### WHAT YOU ARE ASKED TO DO
Work out how many lines in the data below contain "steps", and state that count with nothing added.
DATA SUPPLIED below:
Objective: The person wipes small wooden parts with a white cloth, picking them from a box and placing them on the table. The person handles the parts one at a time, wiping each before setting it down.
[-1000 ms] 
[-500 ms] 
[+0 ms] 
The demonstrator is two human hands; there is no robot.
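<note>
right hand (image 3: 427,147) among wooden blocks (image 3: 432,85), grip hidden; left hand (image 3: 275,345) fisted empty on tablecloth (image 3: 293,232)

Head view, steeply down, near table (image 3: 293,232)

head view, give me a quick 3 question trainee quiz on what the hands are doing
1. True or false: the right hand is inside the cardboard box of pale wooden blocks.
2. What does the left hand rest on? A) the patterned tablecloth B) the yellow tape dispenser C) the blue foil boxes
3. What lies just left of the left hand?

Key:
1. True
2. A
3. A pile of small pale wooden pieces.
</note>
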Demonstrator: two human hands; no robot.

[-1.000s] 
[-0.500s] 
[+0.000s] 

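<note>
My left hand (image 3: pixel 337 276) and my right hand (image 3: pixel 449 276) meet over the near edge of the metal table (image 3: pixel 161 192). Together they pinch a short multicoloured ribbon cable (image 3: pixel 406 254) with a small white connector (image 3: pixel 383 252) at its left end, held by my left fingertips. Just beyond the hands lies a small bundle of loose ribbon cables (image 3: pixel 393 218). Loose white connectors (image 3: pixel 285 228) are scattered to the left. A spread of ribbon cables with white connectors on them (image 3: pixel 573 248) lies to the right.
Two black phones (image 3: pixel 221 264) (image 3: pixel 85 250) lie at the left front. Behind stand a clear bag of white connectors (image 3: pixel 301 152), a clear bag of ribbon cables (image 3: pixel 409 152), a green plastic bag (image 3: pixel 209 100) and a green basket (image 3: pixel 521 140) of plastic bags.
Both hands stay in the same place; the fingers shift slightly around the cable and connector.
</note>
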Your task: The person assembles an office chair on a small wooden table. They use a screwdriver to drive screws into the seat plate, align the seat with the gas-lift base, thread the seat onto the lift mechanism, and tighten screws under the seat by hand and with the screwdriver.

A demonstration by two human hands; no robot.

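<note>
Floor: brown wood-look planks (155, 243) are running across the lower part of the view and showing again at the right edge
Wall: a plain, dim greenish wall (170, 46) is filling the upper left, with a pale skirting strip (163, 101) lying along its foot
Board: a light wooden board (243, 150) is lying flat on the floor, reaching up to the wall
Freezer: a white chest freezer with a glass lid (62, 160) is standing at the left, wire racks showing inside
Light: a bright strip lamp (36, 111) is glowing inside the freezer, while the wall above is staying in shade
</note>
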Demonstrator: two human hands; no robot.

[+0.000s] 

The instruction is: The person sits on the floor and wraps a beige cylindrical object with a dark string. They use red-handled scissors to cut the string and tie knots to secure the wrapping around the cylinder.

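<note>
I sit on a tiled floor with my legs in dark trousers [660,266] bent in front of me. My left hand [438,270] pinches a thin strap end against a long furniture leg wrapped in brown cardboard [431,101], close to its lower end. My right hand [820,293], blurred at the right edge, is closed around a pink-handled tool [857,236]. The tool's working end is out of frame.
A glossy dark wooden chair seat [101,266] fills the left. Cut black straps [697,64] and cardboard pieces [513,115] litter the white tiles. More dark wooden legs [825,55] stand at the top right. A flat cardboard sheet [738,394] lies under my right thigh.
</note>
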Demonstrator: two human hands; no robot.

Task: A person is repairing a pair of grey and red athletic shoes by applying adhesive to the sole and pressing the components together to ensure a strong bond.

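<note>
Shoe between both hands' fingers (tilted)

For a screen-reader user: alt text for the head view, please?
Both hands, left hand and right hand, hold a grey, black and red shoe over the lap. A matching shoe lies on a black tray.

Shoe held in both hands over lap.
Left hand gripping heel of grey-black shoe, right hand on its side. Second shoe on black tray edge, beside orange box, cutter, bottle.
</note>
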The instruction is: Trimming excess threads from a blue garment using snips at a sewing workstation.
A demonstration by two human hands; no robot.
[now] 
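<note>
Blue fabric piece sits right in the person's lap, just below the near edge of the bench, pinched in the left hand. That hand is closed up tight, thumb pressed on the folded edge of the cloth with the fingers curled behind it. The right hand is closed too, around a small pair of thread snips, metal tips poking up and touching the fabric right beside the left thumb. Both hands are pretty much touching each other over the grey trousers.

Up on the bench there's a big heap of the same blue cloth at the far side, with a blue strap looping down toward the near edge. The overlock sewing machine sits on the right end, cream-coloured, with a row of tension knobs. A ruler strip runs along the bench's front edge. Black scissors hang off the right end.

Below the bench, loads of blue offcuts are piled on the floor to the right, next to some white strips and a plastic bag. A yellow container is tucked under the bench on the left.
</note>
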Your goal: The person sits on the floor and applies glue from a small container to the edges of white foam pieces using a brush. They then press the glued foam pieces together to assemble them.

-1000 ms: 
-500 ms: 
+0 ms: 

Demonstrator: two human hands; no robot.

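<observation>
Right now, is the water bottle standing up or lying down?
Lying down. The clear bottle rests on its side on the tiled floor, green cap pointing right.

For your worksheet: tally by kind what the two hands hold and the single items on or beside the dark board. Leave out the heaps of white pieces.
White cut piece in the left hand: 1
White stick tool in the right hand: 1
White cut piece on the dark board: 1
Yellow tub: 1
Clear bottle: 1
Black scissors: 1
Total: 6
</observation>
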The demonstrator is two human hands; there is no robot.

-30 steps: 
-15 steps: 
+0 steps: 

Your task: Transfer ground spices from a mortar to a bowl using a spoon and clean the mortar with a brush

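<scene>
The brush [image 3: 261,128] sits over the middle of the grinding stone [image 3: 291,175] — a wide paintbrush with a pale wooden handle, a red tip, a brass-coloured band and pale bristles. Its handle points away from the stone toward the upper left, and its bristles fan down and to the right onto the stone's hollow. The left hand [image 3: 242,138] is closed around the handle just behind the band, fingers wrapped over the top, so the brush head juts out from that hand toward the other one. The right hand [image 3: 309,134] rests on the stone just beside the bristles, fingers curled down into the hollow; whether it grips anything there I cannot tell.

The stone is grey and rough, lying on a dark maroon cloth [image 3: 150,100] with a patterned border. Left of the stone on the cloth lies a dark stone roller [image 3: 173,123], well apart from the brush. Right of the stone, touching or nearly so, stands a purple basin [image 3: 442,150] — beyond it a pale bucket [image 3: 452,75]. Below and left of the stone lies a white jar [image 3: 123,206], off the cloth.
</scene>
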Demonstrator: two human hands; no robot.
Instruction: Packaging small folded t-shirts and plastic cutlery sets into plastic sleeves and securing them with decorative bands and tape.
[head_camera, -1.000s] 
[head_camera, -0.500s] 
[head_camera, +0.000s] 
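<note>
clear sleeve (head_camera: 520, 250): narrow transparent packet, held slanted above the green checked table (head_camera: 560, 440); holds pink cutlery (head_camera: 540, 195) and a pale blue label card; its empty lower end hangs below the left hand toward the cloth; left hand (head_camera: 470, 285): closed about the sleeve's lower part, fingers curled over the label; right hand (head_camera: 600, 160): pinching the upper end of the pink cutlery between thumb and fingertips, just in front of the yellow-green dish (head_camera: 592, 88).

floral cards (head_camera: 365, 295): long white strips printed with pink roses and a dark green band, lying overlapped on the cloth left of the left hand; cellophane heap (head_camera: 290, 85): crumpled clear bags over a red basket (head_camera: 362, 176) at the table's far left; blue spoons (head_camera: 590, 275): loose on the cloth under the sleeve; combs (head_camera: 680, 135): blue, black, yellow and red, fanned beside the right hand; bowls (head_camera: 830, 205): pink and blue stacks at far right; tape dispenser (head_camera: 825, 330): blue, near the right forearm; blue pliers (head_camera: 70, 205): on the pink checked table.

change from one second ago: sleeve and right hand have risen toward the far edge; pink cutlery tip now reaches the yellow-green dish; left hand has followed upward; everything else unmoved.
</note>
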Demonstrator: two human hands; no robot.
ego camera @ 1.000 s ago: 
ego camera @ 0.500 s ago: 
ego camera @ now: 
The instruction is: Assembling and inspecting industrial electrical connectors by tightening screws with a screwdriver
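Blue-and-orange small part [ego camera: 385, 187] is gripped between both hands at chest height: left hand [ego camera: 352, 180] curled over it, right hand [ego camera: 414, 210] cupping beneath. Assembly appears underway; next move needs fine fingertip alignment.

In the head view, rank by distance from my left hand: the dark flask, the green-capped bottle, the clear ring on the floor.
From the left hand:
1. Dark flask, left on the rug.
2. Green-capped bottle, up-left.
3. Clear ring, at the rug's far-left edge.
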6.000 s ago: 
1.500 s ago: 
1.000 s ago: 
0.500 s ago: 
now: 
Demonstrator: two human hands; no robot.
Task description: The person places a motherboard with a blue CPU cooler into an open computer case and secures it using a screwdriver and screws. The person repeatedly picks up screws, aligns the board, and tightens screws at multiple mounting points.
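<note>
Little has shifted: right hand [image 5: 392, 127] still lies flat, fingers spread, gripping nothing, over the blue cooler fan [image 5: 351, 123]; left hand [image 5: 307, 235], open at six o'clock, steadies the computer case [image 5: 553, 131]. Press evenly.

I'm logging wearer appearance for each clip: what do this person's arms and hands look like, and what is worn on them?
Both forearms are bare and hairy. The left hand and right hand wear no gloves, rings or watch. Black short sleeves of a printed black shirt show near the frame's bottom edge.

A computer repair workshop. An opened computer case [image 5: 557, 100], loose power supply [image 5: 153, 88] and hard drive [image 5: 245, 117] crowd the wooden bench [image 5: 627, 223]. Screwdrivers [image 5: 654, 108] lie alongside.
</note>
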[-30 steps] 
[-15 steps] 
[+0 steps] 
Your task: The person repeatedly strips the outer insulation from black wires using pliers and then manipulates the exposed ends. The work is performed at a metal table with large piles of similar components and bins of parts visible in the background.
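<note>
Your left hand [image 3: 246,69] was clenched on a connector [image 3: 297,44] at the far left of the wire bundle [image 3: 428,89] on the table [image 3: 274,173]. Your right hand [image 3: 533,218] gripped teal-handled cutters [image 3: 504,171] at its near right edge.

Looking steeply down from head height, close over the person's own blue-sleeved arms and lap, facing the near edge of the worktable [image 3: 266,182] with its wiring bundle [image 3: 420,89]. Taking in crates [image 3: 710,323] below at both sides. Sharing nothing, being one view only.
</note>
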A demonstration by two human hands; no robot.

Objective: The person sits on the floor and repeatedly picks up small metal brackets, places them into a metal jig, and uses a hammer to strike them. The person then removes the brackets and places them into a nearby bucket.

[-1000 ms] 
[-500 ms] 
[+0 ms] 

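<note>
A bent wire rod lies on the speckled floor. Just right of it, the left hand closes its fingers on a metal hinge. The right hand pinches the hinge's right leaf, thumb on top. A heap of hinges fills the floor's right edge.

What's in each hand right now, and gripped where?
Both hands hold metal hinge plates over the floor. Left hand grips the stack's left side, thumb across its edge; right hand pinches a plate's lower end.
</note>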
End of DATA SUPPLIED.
### ANSWER BELOW
6